PT PLN (Persero) menyarankan agar kegiatan jual beli listrik antarnegara alias ekspor listrik dapat terkonsolidasi oleh perusahaan, sebagai badan usaha milik negara (BUMN) di bidang ketenagalistrikan.
Direktur Legal dan Manajemen Human Capital PLN, Yusuf Didi Setiarto, mengatakan PLN saat ini terlibat dalam rencana jangka panjang pembangunan ASEAN Power Grid.
Dengan terbangunnya jaringan listrik yang menjangkau seluruh negara anggota ASEAN tersebut, dia menilai Indonesia bisa mengoptimalkan potensi jual beli listrik ke luar negeri alias ekspor.
"Kita berada di dalam ekosistem negara tetangga dan ada rencana mengenai ASEAN Power Grid, maka jual-beli tenaga listrik antarnegara itu sebuah keniscayaan," kata Didi saat Rapat Dengar Pendapat (RDP) Komisi XII DPR, Selasa (26/7).
Didi menjelaskan, perlu ada strategi jual beli listrik antarnegara yang tercantum dalam sebuah undang-undang, dalam hal ini bisa melalui Rancangan Undang-undang (RUU) Ketenagalistrikan.
"Apakah setiap pelaku usaha bisa mengakses market tersebut atau dikonsolidasikan melalui perusahaan negara. Ini menjadi penting buat kita agar kita bisa mengoptimalkan potensi ekonomi yang ada di sisi Indonesia," tutur Didi.

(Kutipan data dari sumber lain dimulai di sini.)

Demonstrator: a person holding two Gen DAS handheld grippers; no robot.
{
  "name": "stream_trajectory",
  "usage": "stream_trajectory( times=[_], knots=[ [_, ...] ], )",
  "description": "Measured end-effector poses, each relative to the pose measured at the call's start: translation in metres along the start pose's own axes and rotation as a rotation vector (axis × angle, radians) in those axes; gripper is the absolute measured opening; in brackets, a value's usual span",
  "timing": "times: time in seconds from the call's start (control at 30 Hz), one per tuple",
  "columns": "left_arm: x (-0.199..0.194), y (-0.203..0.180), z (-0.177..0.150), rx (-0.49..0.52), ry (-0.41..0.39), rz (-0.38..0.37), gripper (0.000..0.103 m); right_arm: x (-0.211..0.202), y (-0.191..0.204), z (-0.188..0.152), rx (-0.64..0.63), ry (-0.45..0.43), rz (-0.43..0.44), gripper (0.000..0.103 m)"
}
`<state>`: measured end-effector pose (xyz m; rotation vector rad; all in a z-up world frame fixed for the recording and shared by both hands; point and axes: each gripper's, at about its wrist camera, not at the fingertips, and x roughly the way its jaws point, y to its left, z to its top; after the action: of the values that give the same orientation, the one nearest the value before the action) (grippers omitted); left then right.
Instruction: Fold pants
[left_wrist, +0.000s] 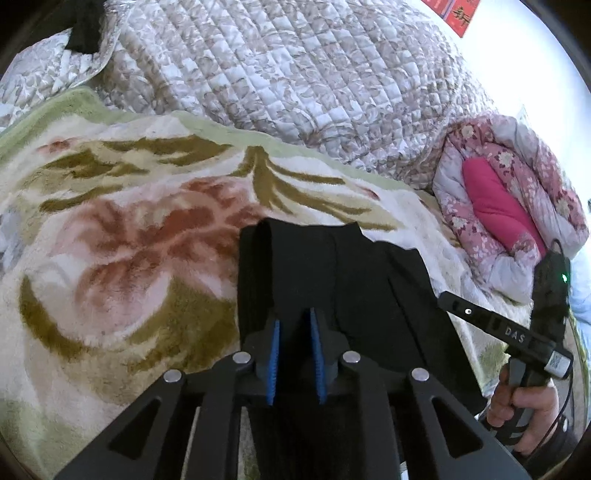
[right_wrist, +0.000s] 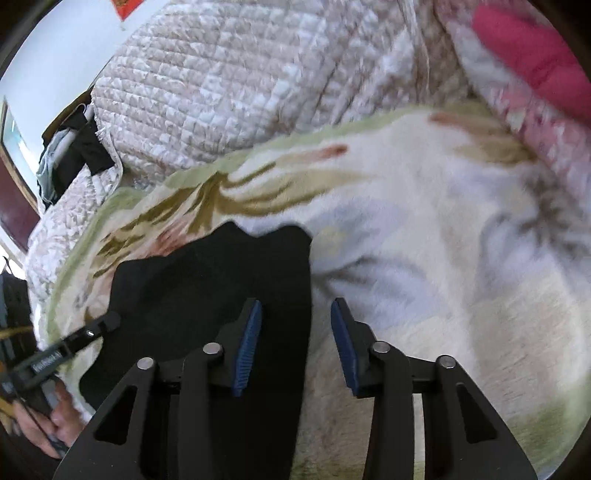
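The left tool (left_wrist: 294, 354) holds its blue pads narrowly apart over the black pants (left_wrist: 332, 295); whether they pinch cloth I cannot tell. The right tool (right_wrist: 295, 347) stands open astride the pants' right edge. The pants lie on a floral blanket (left_wrist: 110, 258), with a quilt (left_wrist: 277, 74) bunched beyond.

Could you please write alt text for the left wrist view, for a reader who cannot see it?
The left gripper, blue pads nearly together, sits over black pants lying on a floral fleece blanket. A quilted bedspread lies behind.
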<state>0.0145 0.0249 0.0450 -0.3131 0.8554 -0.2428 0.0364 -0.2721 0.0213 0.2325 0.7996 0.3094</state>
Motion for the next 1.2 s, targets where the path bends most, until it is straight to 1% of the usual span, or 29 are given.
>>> stream_trajectory(
  times=[0.03, 0.1, 0.2, 0.23, 0.3, 0.37, 0.4, 0.47, 0.57, 0.63, 0.7, 0.8, 0.83, 0.93, 1.07, 1.2],
  knots=[
    [-0.005, -0.001, 0.003, 0.001, -0.017, 0.016, 0.019, -0.002, 0.002, 0.002, -0.01, -0.01, -0.003, 0.016],
    [-0.014, -0.007, 0.011, 0.028, -0.058, 0.032, 0.018, 0.0, 0.006, 0.006, -0.024, -0.009, 0.014, 0.014],
    [-0.017, -0.021, 0.024, 0.074, -0.081, 0.001, 0.019, 0.012, 0.017, 0.011, -0.062, 0.012, 0.032, 0.014],
    [-0.013, -0.026, 0.027, 0.095, -0.071, -0.002, 0.02, 0.021, 0.019, 0.012, -0.071, 0.036, 0.032, 0.014],
    [0.008, -0.033, 0.03, 0.147, -0.017, 0.0, 0.021, 0.035, 0.019, 0.011, -0.074, 0.074, 0.015, 0.014],
    [0.03, -0.03, 0.027, 0.148, 0.035, 0.03, 0.021, 0.041, 0.014, 0.011, -0.065, 0.09, 0.016, 0.014],
    [0.037, -0.026, 0.024, 0.143, 0.041, 0.026, 0.021, 0.04, 0.013, 0.011, -0.061, 0.088, 0.017, 0.014],
    [0.036, -0.026, 0.021, 0.152, 0.019, 0.021, 0.021, 0.039, 0.011, 0.011, -0.062, 0.085, 0.013, 0.014],
    [0.034, -0.028, 0.021, 0.16, 0.018, 0.026, 0.021, 0.038, 0.011, 0.011, -0.062, 0.078, 0.012, 0.014],
    [0.032, -0.029, 0.019, 0.161, 0.012, 0.032, 0.021, 0.033, 0.011, 0.01, -0.063, 0.066, 0.006, 0.014],
    [0.025, -0.034, 0.017, 0.175, 0.003, 0.053, 0.021, 0.023, 0.01, 0.007, -0.058, 0.058, 0.022, 0.014],
    [0.012, -0.037, 0.011, 0.179, -0.003, 0.079, 0.021, 0.006, 0.012, -0.002, -0.065, 0.035, 0.046, 0.023],
    [0.009, -0.037, 0.009, 0.177, -0.002, 0.084, 0.021, 0.001, 0.013, -0.004, -0.069, 0.032, 0.051, 0.024],
    [-0.004, -0.04, -0.001, 0.19, -0.008, 0.11, 0.021, -0.015, 0.021, -0.015, -0.096, 0.013, 0.065, 0.024],
    [-0.02, -0.046, -0.012, 0.2, -0.021, 0.117, 0.021, -0.032, 0.037, -0.032, -0.16, -0.011, 0.061, 0.024],
    [-0.033, -0.05, -0.024, 0.204, -0.034, 0.124, 0.021, -0.041, 0.049, -0.049, -0.198, -0.002, 0.066, 0.024]
  ],
)
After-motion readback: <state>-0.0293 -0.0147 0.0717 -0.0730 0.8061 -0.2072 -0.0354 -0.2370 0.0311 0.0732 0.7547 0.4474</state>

Dia mencontohkan skema ekspor gas bumi dari Indonesia yang berasal dari berbagai macam blok migas, kemudian diagregasi oleh satu badan usaha negara, yakni PT Pertamina (Persero), untuk berhadapan dengan pembeli.

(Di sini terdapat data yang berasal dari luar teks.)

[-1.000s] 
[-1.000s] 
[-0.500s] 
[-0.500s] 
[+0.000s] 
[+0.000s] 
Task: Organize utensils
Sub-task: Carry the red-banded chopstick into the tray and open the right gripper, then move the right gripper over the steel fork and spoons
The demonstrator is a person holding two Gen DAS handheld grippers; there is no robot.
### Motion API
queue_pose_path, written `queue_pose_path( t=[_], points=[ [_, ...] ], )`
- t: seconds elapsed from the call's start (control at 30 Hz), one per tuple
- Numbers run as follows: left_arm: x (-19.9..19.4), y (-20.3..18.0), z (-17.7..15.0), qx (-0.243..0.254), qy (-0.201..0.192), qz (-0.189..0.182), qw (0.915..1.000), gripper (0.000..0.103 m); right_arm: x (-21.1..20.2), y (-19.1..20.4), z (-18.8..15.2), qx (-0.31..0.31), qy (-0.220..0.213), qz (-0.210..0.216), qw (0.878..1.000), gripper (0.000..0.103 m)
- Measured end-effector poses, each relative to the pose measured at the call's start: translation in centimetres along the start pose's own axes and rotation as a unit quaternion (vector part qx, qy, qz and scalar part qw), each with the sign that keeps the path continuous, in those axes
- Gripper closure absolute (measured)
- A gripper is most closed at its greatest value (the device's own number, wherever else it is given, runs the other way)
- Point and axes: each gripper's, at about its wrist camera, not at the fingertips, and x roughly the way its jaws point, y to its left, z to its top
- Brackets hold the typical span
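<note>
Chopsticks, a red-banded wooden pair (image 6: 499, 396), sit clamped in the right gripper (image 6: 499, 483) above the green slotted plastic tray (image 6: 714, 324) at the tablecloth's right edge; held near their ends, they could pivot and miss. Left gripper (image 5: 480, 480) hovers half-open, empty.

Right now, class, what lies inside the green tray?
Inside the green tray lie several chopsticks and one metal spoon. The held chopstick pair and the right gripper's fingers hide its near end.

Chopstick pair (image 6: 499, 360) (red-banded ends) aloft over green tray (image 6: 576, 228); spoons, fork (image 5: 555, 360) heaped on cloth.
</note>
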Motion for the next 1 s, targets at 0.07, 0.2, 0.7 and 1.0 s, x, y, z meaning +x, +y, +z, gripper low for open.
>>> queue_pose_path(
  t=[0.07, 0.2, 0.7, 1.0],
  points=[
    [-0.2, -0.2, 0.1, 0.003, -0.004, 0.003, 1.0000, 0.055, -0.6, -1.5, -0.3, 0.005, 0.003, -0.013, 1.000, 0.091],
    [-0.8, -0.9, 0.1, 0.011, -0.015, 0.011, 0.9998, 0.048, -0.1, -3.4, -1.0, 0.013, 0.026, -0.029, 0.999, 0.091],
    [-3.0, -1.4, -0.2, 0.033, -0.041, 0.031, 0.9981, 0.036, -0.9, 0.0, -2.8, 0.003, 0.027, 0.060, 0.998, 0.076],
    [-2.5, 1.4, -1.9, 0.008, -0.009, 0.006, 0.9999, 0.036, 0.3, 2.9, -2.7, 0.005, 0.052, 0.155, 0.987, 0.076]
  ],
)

"Kita punya preseden yang cukup baik ketika kita mengekspor gas ke Singapura yang dikonsolidasikan oleh Pertamina. Kalau kita mengakses pasar Singapura secara individual, block by block, kita akan didikte oleh market Singapura karena dia sudah pakai market clearing," jelasnya.
Dengan demikian, dia menyarankan agar jual beli listrik antarnegara ini dinaungi oleh perjanjian antarpemerintah alias government to goverment (G2G), tidak melalui badan usaha masing-masing.

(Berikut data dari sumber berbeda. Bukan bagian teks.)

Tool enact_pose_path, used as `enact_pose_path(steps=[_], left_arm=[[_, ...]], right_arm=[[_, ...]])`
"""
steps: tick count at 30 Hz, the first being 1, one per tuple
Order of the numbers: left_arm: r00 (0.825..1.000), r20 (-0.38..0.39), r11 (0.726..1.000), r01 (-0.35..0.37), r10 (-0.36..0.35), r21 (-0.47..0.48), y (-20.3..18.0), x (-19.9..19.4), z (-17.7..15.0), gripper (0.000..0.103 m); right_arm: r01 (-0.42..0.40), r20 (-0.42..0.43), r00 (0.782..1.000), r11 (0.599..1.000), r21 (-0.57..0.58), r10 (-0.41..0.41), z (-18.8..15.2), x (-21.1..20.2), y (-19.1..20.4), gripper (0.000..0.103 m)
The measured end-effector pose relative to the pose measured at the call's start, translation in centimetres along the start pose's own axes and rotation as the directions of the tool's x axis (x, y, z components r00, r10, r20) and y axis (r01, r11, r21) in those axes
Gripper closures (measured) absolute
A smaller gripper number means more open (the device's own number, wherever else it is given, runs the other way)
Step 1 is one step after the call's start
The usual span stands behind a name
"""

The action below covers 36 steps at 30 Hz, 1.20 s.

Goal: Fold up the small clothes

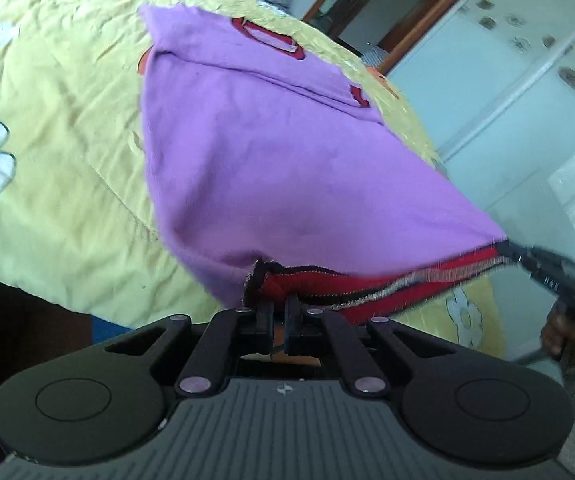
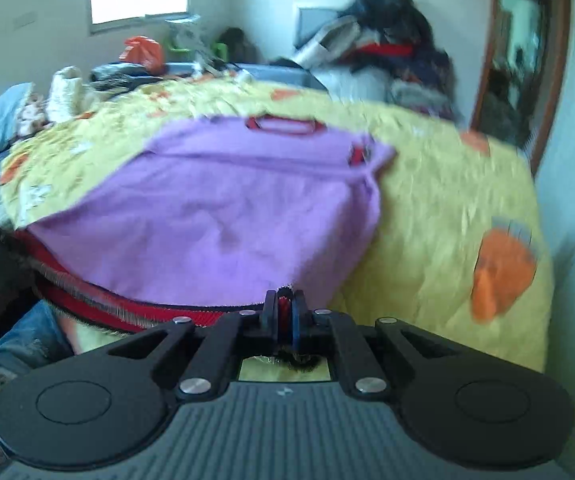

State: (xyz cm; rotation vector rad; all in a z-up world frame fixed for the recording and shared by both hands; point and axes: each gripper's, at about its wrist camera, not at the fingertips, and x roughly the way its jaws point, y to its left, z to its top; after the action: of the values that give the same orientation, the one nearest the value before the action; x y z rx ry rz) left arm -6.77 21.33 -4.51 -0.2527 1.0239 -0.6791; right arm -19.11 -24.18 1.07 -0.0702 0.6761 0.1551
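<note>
A purple top [image 1: 271, 152] with a red hem [image 1: 351, 280] is lying across a yellow flowered bedspread [image 1: 63, 120], its collar at the far end and its near edge being lifted clear of the bed. The left gripper [image 1: 278, 312] is clamped on the hem's left corner, and the right gripper [image 2: 285, 312] is pinching the hem at the other corner, so the band is stretching taut between them, apparently ready to be carried toward the collar for a fold. Motion blur is softening the right wrist view, so how deep that bite goes is hard to judge. No basket or bin is showing; only a loose heap of clothes [image 2: 391, 52] is sitting beyond the bed's far right corner.
</note>
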Motion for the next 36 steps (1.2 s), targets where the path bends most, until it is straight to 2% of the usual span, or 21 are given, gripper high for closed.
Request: enact_pose_path(steps=[1,3,6,9,11,12,13,14,17,18,19,20,23,24,25,26,28,29,31,33,36], left_arm=[[1.000,-0.013,0.999,-0.026,0.026,0.018,0.1,-0.1,-0.5,0.099],[0.995,-0.089,0.998,-0.039,0.043,0.044,0.8,0.6,-1.8,0.099],[0.977,-0.190,0.988,-0.070,0.096,0.141,0.9,1.3,-3.2,0.103],[0.971,-0.154,0.961,-0.142,0.181,0.237,0.0,0.3,-2.3,0.103],[0.982,-0.096,0.963,-0.139,0.164,0.229,-0.4,0.1,-0.3,0.101],[0.985,-0.052,0.963,-0.146,0.162,0.228,-0.6,0.4,0.8,0.096],[0.986,-0.026,0.964,-0.156,0.165,0.213,-0.7,0.9,1.8,0.083],[0.986,-0.003,0.966,-0.163,0.168,0.201,-0.8,1.7,2.9,0.073],[0.981,0.062,0.965,-0.193,0.185,0.177,-1.2,4.7,5.8,0.062],[0.975,0.079,0.958,-0.218,0.207,0.186,-1.4,5.9,6.6,0.059],[0.966,0.100,0.948,-0.254,0.239,0.192,-1.6,6.9,7.4,0.047],[0.955,0.122,0.938,-0.289,0.270,0.190,-1.5,7.7,8.0,0.039],[0.950,0.159,0.945,-0.292,0.269,0.148,-0.6,9.2,10.0,0.034],[0.945,0.163,0.941,-0.308,0.285,0.142,-0.5,9.7,10.6,0.034],[0.942,0.151,0.933,-0.323,0.301,0.161,-0.3,10.2,11.1,0.034],[0.933,0.133,0.914,-0.356,0.335,0.193,-0.4,10.8,11.2,0.035],[0.900,0.113,0.857,-0.436,0.422,0.275,-0.6,12.2,10.7,0.035],[0.894,0.140,0.839,-0.447,0.425,0.311,-0.7,12.1,10.2,0.035],[0.891,0.133,0.834,-0.454,0.435,0.314,-0.4,11.6,10.0,0.035],[0.866,0.161,0.800,-0.500,0.474,0.331,0.0,11.0,9.4,0.032],[0.877,0.141,0.831,-0.481,0.460,0.280,1.3,10.0,9.2,0.030]], right_arm=[[-0.004,-0.016,1.000,1.000,-0.016,0.004,0.1,-0.4,0.0,0.098],[-0.054,-0.176,0.983,0.996,-0.075,0.041,-1.0,0.9,0.0,0.097],[0.007,-0.296,0.955,0.998,-0.069,-0.028,-3.3,3.1,-1.4,0.097],[0.038,-0.191,0.981,0.999,0.019,-0.034,-1.9,2.7,-3.5,0.095],[0.056,-0.119,0.992,0.993,0.103,-0.043,-0.6,3.9,-5.4,0.093],[0.080,-0.088,0.994,0.989,0.121,-0.070,0.0,5.0,-6.3,0.090],[0.098,-0.059,0.994,0.986,0.134,-0.091,0.6,6.3,-7.2,0.088],[0.108,-0.037,0.994,0.983,0.150,-0.103,1.2,8.0,-8.3,0.083],[0.092,-0.039,0.996,0.972,0.216,-0.085,3.2,13.6,-11.4,0.042],[0.075,-0.022,0.997,0.975,0.207,-0.072,3.8,15.0,-11.8,0.032],[0.069,-0.014,0.998,0.976,0.205,-0.067,4.3,16.4,-12.3,0.032],[0.063,-0.029,0.998,0.974,0.216,-0.058,4.6,17.7,-12.7,0.032],[-0.008,-0.036,0.999,0.974,0.225,0.017,5.5,20.3,-13.3,0.033],[-0.010,-0.052,0.998,0.975,0.222,0.022,5.6,21.1,-13.2,0.052],[-0.033,-0.067,0.997,0.975,0.218,0.049,5.7,21.7,-13.1,0.080],[-0.044,-0.083,0.995,0.978,0.202,0.062,5.7,22.0,-12.6,0.100],[0.018,-0.091,0.996,0.997,0.074,-0.011,6.0,22.0,-10.8,0.100],[0.051,-0.091,0.995,0.998,0.023,-0.049,6.2,21.9,-10.3,0.101],[0.128,-0.085,0.988,0.991,-0.037,-0.130,6.4,21.3,-10.3,0.101],[0.159,-0.102,0.982,0.987,-0.036,-0.162,6.3,21.1,-11.8,0.101],[0.235,-0.120,0.964,0.971,-0.050,-0.239,5.8,21.4,-12.5,0.098]])
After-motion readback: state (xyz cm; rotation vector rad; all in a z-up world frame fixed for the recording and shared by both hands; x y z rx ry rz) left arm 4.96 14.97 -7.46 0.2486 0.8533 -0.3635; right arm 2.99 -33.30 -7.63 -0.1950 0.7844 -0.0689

"Kalau ini di bawah G2G dan dimandatkan kepada satu BUMN untuk bisa mengkonsolidasikan kekuatan nasional, maka kita lah yang mengatur main dengan Singapura. Bukan sebaliknya," tegas Didi.
Didi menyebutkan, PLN sudah menyiapkan konsep tersebut dalam sebuah proposal, namun enggan menjelaskan lebih lanjut dalam rapat tersebut.
PLN mengusulkan RUU Ketenagalistrikan dapat mengatur penugasan pengusaha sebagai aggregator untuk melakukan konsolidasi terhadap pelaksanaan jual beli listrik lintas negara.
Selain itu, transaksi jual beli listrik lintas negara diperlakukan sebagai kerja sama G2G sehingga pemerintah Indonesia mendapatkan manfaat paling optimal dalam kegiatan jual beli listrik lintas negara (tarif listrik premium).
PLN Minta Dukungan Negara Bangun Transmisi Hijau
Di sisi lain, PLN juga meminta dukungan negara untuk membangun transmisi hijau sepanjang 48.000 kilometer sirkuit (kms), dengan total kebutuhan investasi Rp 434 triliun.
Dalam Rancangan Usaha Penyediaan Tenaga Listrik (RUPTL) 2025-2034, PLN berencana membangun jaringan transmisi sekitar 48.000 kms, dana yang dibutuhkan USD 24 miliar atau setara Rp 434 triliun.
Direktur Utama PLN, Darmawan Prasodjo, mengungkapkan investasi pembangunan transmisi memiliki biaya pokok (cost of fund) yang lebih besar dari rasio keuntungan bersih dari investasi alias rate of return.